Work to be completed – Locate the word "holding" in the material, then show every line that holds it.

___ Source material

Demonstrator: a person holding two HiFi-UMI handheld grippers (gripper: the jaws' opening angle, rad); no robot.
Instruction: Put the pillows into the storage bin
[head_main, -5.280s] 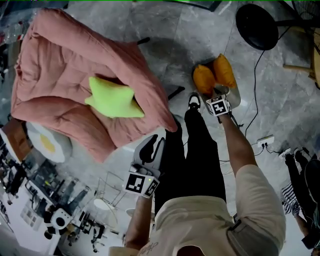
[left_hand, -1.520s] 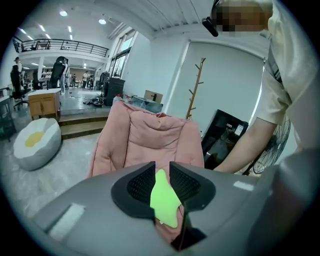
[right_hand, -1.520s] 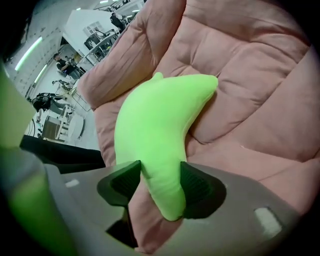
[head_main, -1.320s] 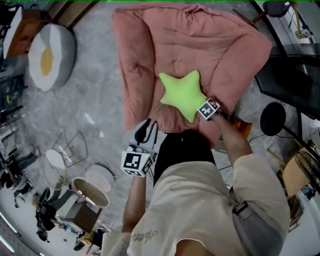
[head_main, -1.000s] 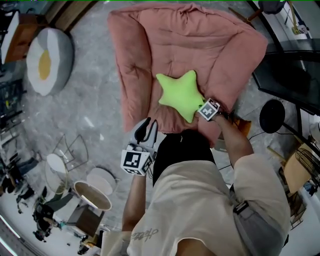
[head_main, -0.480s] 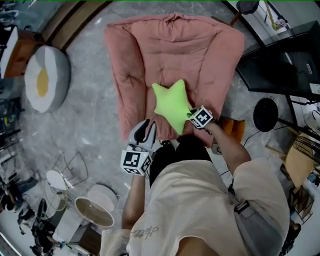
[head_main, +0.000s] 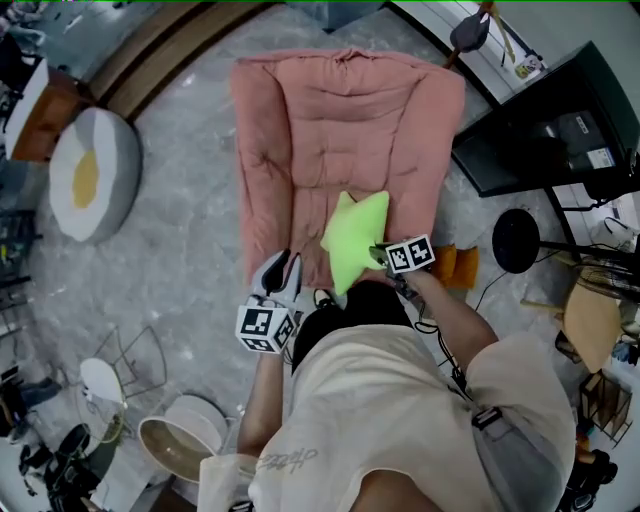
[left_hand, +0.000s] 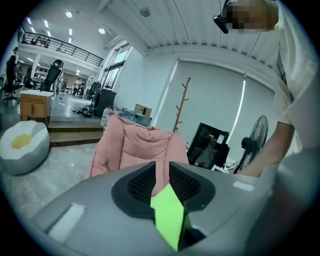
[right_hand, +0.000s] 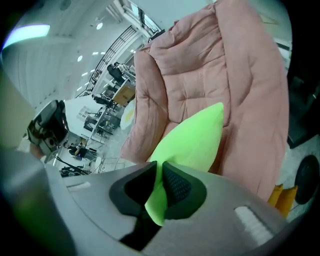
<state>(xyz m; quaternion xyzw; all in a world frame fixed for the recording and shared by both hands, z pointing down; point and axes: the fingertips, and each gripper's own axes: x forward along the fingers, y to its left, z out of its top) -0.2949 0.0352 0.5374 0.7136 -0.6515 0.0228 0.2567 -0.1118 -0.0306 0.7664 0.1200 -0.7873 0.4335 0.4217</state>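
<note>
The green star pillow hangs tilted over the near end of the pink lounger, with one of its points pinched in my right gripper. I cannot tell whether its far points touch the seat. My right gripper's jaws have just been closing. In the right gripper view they sit nearly together with the green fabric squeezed between the pads, and the rest of the pillow bulges out beyond them against the pink quilting. My left gripper is just left of the pillow and apart from it, at the lounger's near left corner. Its jaws stand a narrow gap apart with nothing pressed between the pads, and the lounger's pink backrest shows through the gap. A green sliver sits low at the base of that gap; I cannot tell what it is. Just right of my right gripper an orange pillow lies on the grey marbled floor, partly hidden by my arm. Farther right are a round black stand base and a dark screen. A fried-egg cushion lies well off to the far left. A round tub sits near left, beside my elbow.
</note>
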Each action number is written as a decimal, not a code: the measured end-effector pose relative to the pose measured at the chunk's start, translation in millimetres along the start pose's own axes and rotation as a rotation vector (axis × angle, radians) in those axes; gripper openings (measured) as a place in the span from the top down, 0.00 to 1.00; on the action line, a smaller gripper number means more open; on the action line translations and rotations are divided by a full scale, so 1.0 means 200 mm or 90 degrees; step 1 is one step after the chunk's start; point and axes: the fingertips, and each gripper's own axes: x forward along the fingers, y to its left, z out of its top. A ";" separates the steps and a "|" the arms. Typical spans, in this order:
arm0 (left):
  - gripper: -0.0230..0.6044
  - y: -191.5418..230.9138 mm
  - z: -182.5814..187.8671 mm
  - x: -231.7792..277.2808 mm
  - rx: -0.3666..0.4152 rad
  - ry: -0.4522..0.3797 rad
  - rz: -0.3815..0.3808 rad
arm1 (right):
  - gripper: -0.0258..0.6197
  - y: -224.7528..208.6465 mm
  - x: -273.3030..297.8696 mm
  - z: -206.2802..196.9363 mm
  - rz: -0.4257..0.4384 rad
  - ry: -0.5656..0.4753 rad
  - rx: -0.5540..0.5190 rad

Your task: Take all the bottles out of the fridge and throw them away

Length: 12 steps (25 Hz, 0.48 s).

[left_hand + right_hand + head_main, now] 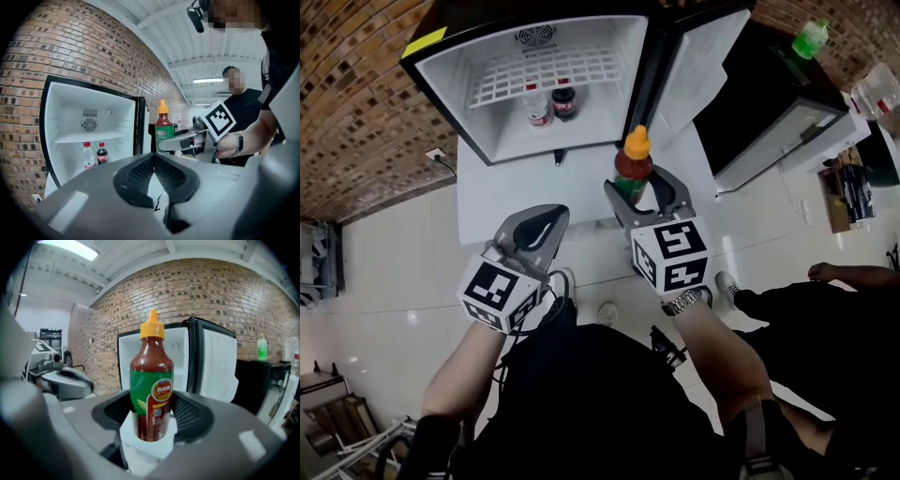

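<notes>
The sauce bottle (151, 390), judged heavy and slick, is gripped low on its label by the right gripper (645, 192) before the fridge (461, 94); the jaws of the left gripper (153, 159) are closed, empty.

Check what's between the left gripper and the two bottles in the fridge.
Nothing: in the head view the stretch from the left gripper to the clear bottle and cola bottle is bare; the left gripper view agrees.
</notes>
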 end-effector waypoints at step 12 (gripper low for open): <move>0.96 -0.37 -0.24 0.18 0.002 0.050 -0.054 | 0.54 -0.08 -0.33 -0.49 -0.030 0.065 0.042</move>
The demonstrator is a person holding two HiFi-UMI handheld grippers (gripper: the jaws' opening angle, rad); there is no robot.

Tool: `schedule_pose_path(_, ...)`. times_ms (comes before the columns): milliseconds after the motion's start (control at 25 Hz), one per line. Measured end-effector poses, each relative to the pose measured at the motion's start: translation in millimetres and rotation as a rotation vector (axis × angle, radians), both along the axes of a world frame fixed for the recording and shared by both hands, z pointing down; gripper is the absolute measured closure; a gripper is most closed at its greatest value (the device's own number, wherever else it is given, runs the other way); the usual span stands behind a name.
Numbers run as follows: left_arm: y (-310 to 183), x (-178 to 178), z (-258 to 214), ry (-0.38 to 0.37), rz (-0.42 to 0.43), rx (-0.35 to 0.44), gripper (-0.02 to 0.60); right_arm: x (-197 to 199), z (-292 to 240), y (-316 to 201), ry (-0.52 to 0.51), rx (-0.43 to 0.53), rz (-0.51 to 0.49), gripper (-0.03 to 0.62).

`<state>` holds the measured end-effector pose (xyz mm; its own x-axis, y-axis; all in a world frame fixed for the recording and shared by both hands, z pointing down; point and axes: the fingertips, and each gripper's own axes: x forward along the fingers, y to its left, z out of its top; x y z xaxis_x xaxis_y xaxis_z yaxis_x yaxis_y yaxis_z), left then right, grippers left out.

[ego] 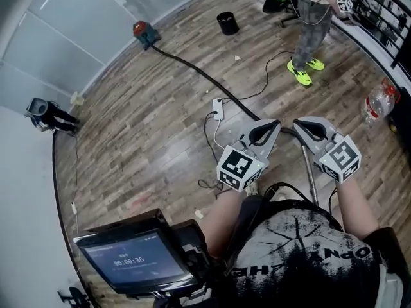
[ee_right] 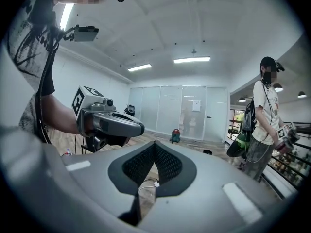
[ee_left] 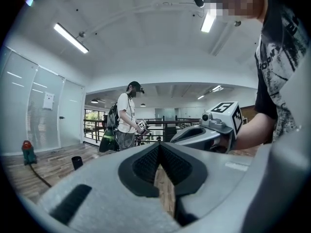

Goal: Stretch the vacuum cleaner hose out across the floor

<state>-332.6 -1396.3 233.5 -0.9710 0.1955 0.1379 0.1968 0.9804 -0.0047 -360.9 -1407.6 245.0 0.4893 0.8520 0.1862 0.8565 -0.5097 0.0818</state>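
Looking from upper left: vacuum cleaner standing near the glass wall, with its black hose running away from it in one long, nearly straight diagonal over the wooden floor toward centre frame, passing just beside a white power strip. Lies drawn out, with no coils or loops showing. At centre, left tool held about level above the floor, pressed together on nothing. Just right of it, right tool likewise pressed together and empty. Below that, a metal wand at the hose's near end, slanting down toward the lower edge. Fits two stages alike: hose pulled to length and let go, or hose simply lying long with both tools hovering over its near end. Cannot settle which from here. For any further pull: spreading a tool, taking the hose close to the wand, then drawing away from the cleaner along the same diagonal, minding the power strip alongside.
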Motion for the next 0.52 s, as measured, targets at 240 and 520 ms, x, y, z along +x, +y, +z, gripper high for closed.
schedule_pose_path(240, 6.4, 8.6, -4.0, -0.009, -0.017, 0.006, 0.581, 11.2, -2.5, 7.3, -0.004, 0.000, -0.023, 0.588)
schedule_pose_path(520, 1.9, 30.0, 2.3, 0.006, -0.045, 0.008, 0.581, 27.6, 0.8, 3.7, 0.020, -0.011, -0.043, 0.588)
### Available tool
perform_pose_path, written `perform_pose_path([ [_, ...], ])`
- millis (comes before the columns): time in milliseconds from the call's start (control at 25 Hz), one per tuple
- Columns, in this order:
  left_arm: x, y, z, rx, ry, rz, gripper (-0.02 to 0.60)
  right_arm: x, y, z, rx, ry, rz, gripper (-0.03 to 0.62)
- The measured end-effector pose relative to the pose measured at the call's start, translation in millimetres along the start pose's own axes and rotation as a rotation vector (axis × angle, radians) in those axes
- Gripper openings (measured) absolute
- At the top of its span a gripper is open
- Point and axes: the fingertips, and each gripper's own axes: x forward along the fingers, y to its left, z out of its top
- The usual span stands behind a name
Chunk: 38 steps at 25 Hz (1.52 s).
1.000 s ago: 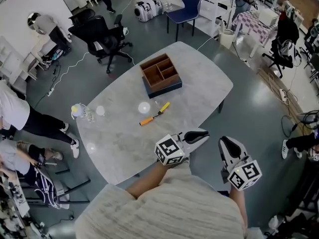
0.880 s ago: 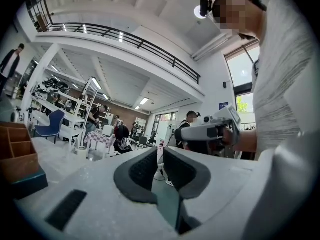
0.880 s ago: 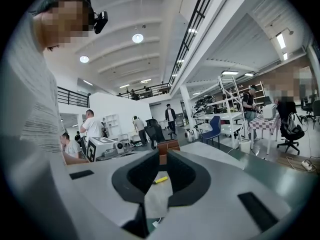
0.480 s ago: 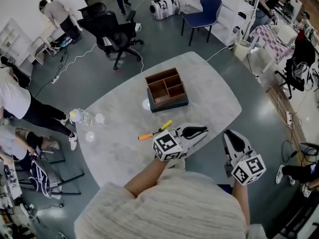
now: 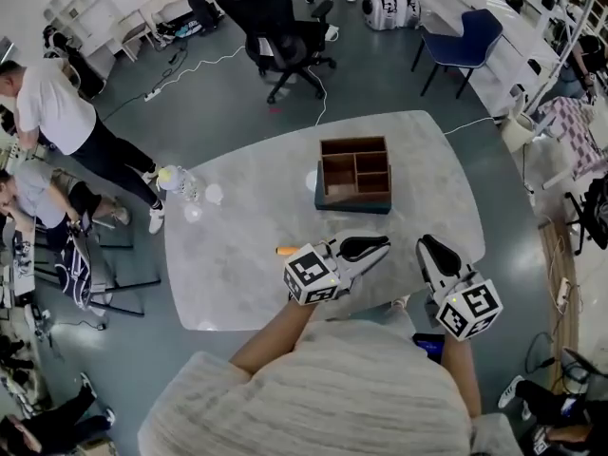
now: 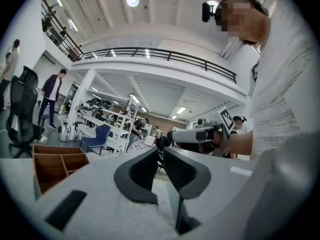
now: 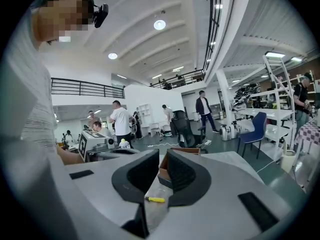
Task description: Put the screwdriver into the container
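A screwdriver with an orange-yellow handle [image 5: 285, 251] lies on the pale oval table [image 5: 237, 226]; my left gripper's marker cube hides most of it. The right gripper view shows it between the jaws, small and far off [image 7: 156, 199]. The wooden container [image 5: 354, 171] with open compartments stands at the table's far side, also seen as the wooden container [image 6: 52, 166] [image 7: 175, 165]. My left gripper [image 5: 375, 245] hovers over the near table edge, shut and empty. My right gripper [image 5: 427, 247] is beside it, to the right, shut and empty.
A small bottle-like item [image 5: 177, 180] sits at the table's left corner. A black office chair [image 5: 285, 27] and a blue chair [image 5: 465, 41] stand beyond the table. People [image 5: 57, 112] are on the floor side at left.
The head view has swung round, so table and container sit further right and turned. Both grippers moved sideways along the near edge; the screwdriver is now partly hidden behind the left gripper.
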Motion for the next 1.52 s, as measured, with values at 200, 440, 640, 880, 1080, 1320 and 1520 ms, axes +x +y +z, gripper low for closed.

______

Solution for this task –
Demonstrator: a person holding two HiFi-UMI handheld grippers (gripper: the jaws' opening angle, rad); no robot.
The demonstrator is a person holding two HiFi-UMI handheld grippers (gripper: the jaws' opening angle, rad); there is no robot.

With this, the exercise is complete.